------ EXCERPTED DATA ------

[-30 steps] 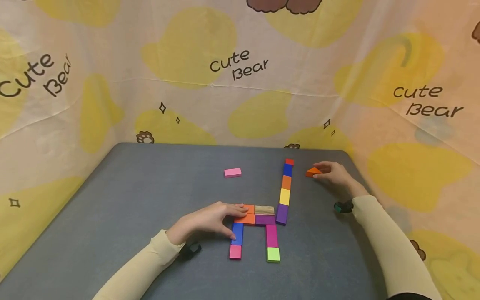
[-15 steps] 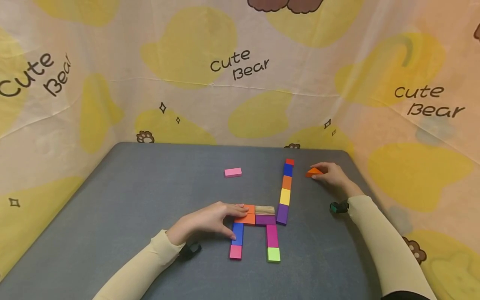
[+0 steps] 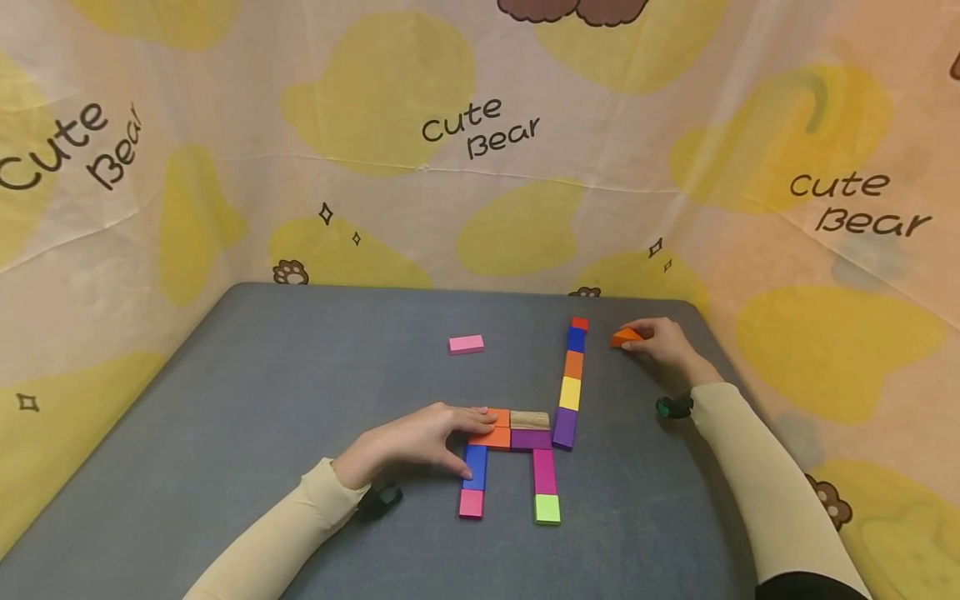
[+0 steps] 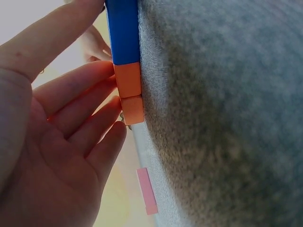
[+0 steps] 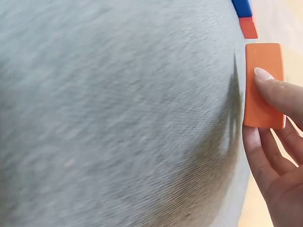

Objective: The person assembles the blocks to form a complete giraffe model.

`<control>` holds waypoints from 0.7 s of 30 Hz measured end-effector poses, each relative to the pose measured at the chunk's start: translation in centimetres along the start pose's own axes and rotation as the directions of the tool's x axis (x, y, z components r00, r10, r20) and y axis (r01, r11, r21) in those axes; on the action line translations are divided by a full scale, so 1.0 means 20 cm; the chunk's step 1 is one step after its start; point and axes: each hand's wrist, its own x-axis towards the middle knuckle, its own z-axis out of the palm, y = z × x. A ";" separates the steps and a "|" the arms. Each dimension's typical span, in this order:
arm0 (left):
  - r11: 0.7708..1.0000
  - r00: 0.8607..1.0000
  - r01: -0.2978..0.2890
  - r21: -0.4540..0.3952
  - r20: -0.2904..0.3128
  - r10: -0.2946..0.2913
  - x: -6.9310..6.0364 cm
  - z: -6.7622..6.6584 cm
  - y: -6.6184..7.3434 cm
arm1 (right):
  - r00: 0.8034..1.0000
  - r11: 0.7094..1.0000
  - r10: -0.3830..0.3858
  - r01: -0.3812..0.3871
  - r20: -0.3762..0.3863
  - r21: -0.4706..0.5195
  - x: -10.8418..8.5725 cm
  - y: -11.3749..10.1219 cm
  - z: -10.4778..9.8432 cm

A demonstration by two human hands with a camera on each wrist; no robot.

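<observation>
My right hand pinches an orange triangular block between thumb and fingers at the back right of the table. In the right wrist view the thumb presses the broad face of that orange block; whether it touches the table I cannot tell. My left hand lies with extended fingers over two orange blocks, its thumb at a blue block. The left wrist view has its fingertips against the orange blocks. A wood-toned block and a purple block adjoin them.
From the purple block a row of yellow, orange, blue and red blocks runs backward. Pink, magenta and green blocks lie in front. A lone pink block lies behind. Printed cloth surrounds the grey table.
My right hand shifts slightly backward with the orange triangular block, and its wrist swings a little left. The left hand and the laid blocks stay where they were.
</observation>
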 end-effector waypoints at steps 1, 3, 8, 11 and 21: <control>1.000 1.000 -0.002 0.004 -0.001 0.002 0.00 0.00 0.00 | 1.000 1.000 0.003 -0.003 -0.004 0.001 0.01 -0.01 0.00; 1.000 1.000 -0.004 0.012 -0.004 0.004 0.00 0.00 0.00 | 1.000 1.000 0.010 -0.010 -0.009 0.001 0.03 -0.02 -0.01; 1.000 1.000 -0.002 0.020 -0.006 0.003 0.00 0.00 0.01 | 0.999 1.000 0.030 -0.030 -0.014 0.001 0.08 -0.05 -0.01; 1.000 1.000 0.002 0.020 -0.002 -0.002 0.00 0.00 0.01 | 0.999 0.999 0.038 -0.038 -0.013 0.009 0.10 -0.07 0.00; 1.000 1.000 -0.005 0.012 -0.002 0.005 0.00 0.00 0.00 | 0.999 0.999 0.045 -0.045 0.004 0.011 0.15 -0.10 0.03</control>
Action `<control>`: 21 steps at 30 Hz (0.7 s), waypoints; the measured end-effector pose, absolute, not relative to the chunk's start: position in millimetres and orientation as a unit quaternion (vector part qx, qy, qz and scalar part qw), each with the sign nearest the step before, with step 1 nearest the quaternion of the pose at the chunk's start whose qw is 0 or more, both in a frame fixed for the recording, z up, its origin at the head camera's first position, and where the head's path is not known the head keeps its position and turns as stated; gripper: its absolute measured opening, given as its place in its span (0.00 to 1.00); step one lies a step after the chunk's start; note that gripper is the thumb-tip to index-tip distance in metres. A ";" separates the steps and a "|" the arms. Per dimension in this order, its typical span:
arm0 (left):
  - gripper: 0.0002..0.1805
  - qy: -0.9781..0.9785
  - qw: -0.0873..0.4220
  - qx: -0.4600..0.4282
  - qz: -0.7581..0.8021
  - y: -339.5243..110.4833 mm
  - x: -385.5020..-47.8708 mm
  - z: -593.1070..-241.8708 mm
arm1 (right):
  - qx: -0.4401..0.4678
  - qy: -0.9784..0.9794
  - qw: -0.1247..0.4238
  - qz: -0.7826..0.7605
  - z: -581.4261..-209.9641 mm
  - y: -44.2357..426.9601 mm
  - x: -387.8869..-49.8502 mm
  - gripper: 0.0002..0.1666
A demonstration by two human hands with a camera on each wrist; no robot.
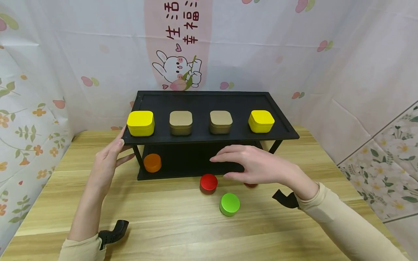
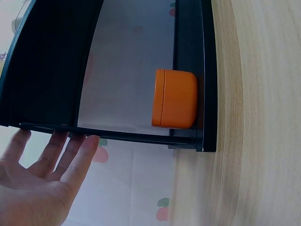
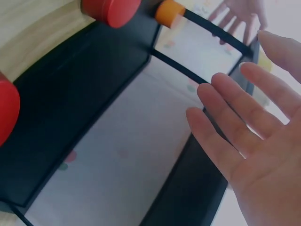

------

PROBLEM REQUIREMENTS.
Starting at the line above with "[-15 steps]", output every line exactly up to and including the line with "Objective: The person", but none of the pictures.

TASK RESPONSE.
[-15 steps] 
[+0 steps] 
[+0 steps] 
[+0 steps] 

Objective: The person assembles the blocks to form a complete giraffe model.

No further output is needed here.